Vesicular stomatitis virus vectored vaccine for SARS-CoV-2
A Talk by Prof. Sean P. J. Whelan (Department of Molecular Microbiology, Washington University School of Medicine, St. Louis, USA)
About this Talk
Vesicular stomatitis virus vectored vaccine for SARS-CoV-2
Severe acute respiratory syndrome coronavirus 2 (SARS-CoV-2) has caused millions of human infections and hundreds of thousands of deaths. An effective vaccine is of critical importance in mitigating coronavirus induced disease 2019 (COVID-19) and curtailing the pandemic.

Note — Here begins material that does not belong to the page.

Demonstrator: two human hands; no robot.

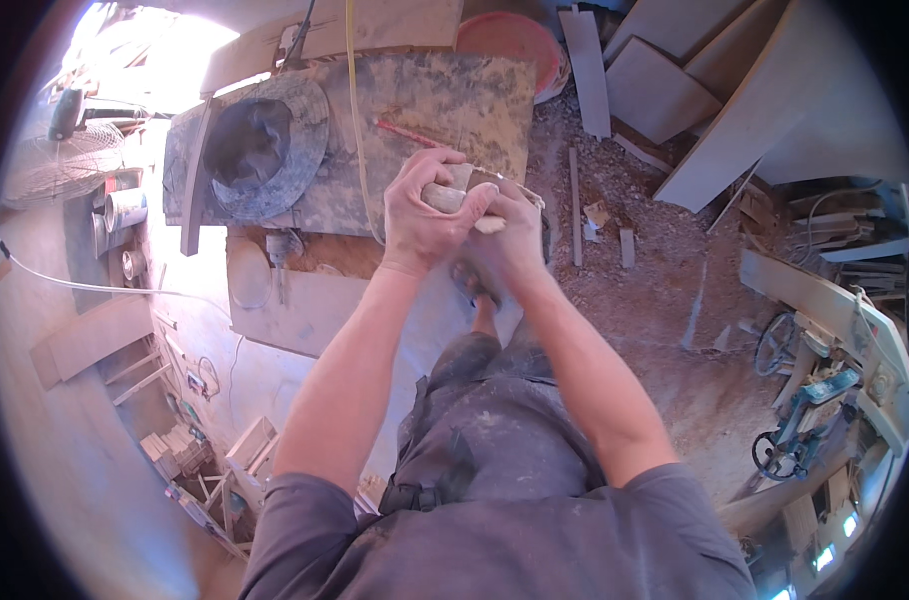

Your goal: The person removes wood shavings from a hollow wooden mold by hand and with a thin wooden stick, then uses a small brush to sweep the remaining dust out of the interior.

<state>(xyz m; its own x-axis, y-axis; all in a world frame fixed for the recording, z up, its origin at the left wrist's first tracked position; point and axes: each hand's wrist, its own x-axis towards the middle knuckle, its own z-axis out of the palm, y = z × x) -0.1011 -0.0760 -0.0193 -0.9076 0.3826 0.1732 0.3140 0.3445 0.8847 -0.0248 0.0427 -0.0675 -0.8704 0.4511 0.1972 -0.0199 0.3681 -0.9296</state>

Using an infectious molecular clone of vesicular stomatitis virus (VSV), we replaced the glycoprotein gene (G) with the spike gene of SARS-CoV-2 to generate VSV-SARS-CoV-2. Using a variant that expresses eGFP we developed a high-throughput imaging based neutralization assay at biosafety level 2. Using this assay we demonstrate that antibody and soluble ACE2 receptor decoy inhibition of infection correlated exceptionally well with inhibition of a human SARS-CoV-2 isolate. Mice immunized with VSV-SARS-CoV-2 elicits high titers of antibodies that neutralize SARS-CoV-2 infection. Upon challenge with a human isolate of SARS-CoV-2, mice expressing human ACE2 show profoundly reduced viral infection and inflammation in the lung indicating protection against pneumonia. Passive transfer of sera from immunized animals protects naïve mice from SARS-CoV-2 challenge. Further development of VSV-SARS-CoV-2 as a replication-competent vaccine against SARS-CoV-2 is warranted.